Bu gelişmeyi, bir tür ayrışma olarak algılamak mümkün. Ancak ülkenin içinden geçmekte olduğu süreci dikkate aldığımızda, yeni siyasal yapılaşmaların oldukça dinamik olduğunu görüyoruz.

Bu noktada, Dr. Mahathir’in ‘siyasette bölünmüş Malaylar’ söylemi hareket noktasını oluşturuyor.

Kurt politikacıya bunu söyleten içinden geldiği siyasi gelenek olduğu gibi, 62 yıllık UMNO iktidarları sonunda bugün Malezya kamuoyunu oluşturan çok etnikli, çok dinli toplumsal yapıdaki tekil, yani her bir etnik unsurun, henüz kendi ayakları üzerinde duracak siyasal ve toplumsal bilinç kazanmamış olduğuyla açıklanabilir.

Dr. Mahathir’in söylemlerine kulak kabarttığımızda, bu kitlenin Malay etnik yapısı olduğu anlaşılıyor. UMNO da aynı argümanı öne sürerek seçimler öncesinde Malezya İslam Partisi (PAS) ile gizli koalisyon yapmıştı.

Bu siyasi yapı bu iddiasına rağmen seçimi kaybederken, bugün Dr. Mahathir’in yine Malay etnik yapısı özelinde bir siyaset gütmesinin ardında başka ve de köklü toplumsal gerçeklikleri aramak gerekir.

Bugün Dr. Mahathir’in dönüp UMNO üyelerini kendi partisi Bersatu’ya davet etmesi, kimi çevrelerin, “O zaman Dr. Mahathir UMNO’dan niye ayrıldı?” sorusunu yöneltmelerine neden oluyor.
Ancak burada ince bir ayrıntı var. O da, Dr. Mahathir UMNO’dan ancak kirlenmemiş, yani yolsuzluklara bulaşmamış çevrelerin partisine katılabileceğine vurgu yapıyor.

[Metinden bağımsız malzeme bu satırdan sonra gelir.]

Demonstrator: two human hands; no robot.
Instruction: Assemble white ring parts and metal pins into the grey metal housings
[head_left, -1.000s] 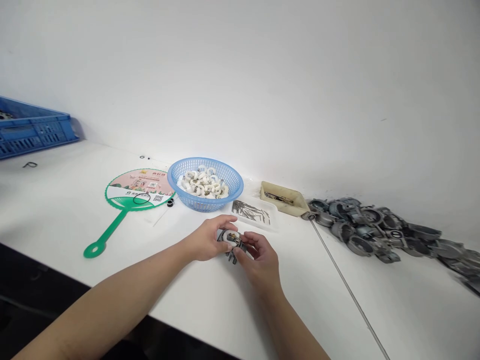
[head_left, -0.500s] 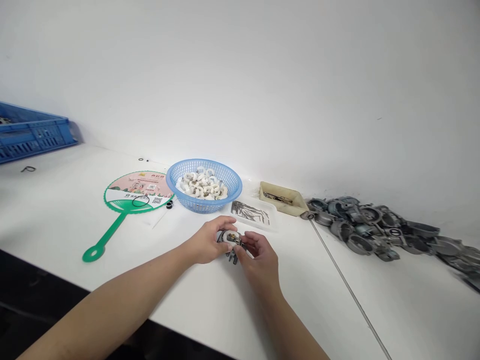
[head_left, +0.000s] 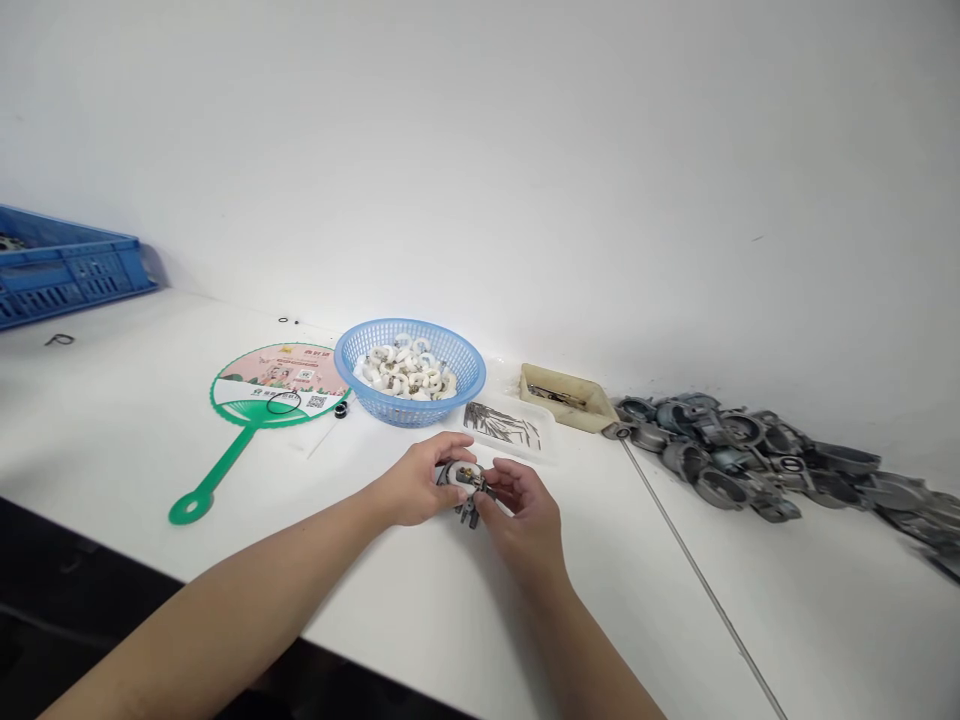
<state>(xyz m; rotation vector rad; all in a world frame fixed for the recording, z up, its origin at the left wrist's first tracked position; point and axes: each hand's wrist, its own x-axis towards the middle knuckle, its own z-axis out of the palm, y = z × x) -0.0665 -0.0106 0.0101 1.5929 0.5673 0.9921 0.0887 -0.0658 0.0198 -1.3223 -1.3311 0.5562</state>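
One metal part (head_left: 463,484), seemingly white-ringed, between two hands.

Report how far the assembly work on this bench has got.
Done: no finished units can be told apart. In hand: left hand and right hand hold one grey metal part with a white ring. Left: white rings fill the blue basket; grey housings lie piled at right.

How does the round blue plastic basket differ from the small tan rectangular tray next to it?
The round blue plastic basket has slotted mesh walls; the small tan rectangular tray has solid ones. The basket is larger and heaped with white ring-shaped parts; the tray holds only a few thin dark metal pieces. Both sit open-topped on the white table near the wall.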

Bu vurguyu yüksek sesle gündeme getirmesinde. PKR içerisinde reform konusunda önemli bir güç merkezi oluşturan özellikle genç politikacıların iddiasının ve iknasının bulunduğunu söylememiz gerekir. PKR’ın bu söylemine iktidardaki diğer partilerin de destek verdiği biliniyor.

Malay toplumunu siyasette temsil edilmesinde birlikten yoksunluk, aslında yukarıda dikkat çekilen reform süreciyle yakından bağlantılı. Reformu sadece kendisi için değil, bütün bir toplum için isteyenlerle, reform sürecini kendine bir tehdit olarak algılayanlar arasında bir ayrışma söz konusu. 

Bunu körükleyen Malay toplumsal yapısından gelen unsurlar olduğu gibi, yine bu olgu üzerinden siyasi avantaj ve kazanım elde etmek için manipüle eden siyasi çevrelerin varlığının olduğu da ortada.